**ASSIGNMENT:**
Below is some material. Set down exactly the line where "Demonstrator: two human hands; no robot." appears and all lines after it, and stop at the last line.

-- RECORDED INFORMATION follows --

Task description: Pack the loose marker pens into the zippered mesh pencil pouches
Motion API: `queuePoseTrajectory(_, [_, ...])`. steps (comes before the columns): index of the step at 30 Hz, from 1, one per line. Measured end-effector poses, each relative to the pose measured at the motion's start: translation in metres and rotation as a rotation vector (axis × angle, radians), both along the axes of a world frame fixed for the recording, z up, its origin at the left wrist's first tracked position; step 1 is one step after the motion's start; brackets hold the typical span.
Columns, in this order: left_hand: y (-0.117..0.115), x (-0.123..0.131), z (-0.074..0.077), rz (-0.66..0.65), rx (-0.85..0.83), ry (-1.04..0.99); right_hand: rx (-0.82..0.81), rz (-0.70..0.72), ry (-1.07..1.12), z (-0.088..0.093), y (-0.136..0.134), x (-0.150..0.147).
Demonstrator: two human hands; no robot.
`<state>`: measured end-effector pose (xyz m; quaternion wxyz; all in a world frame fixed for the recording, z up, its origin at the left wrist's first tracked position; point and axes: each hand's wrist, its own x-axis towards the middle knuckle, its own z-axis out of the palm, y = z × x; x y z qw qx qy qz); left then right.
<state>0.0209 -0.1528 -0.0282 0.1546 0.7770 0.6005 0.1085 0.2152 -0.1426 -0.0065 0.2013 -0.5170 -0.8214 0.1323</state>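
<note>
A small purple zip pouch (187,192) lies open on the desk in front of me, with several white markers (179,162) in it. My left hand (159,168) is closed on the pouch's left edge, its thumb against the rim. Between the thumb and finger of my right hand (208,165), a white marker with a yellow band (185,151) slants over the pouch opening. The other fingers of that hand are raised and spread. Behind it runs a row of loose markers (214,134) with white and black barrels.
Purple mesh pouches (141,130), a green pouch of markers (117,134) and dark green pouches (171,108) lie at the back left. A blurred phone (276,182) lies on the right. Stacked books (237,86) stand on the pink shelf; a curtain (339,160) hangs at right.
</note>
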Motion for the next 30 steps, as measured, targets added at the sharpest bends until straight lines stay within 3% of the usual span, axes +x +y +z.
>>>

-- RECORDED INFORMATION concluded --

**YOUR SOLUTION:**
Demonstrator: two human hands; no robot.
`<state>`: measured end-effector pose (xyz m; quaternion wxyz; all in a world frame fixed for the recording, z up, its origin at the left wrist's first tracked position; point and axes: each hand's wrist, its own x-axis towards the middle knuckle, its own z-axis out of the palm, y = z × x; x y z qw qx qy qz); left then right.
<state>0.0209 -0.1528 -0.0282 0.1546 0.7770 0.6005 0.1085 0.2152 -0.1426 -0.0065 0.2013 -0.5170 -0.8214 0.1323</state>
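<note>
A small purple zip pouch (187,192) lies open on the desk in front of me, with several white markers (179,162) in it. My left hand (159,168) is closed on the pouch's left edge, its thumb against the rim. Between the thumb and finger of my right hand (208,165), a white marker with a yellow band (185,151) slants over the pouch opening. The other fingers of that hand are raised and spread. Behind it runs a row of loose markers (214,134) with white and black barrels.
Purple mesh pouches (141,130), a green pouch of markers (117,134) and dark green pouches (171,108) lie at the back left. A blurred phone (276,182) lies on the right. Stacked books (237,86) stand on the pink shelf; a curtain (339,160) hangs at right.
</note>
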Motion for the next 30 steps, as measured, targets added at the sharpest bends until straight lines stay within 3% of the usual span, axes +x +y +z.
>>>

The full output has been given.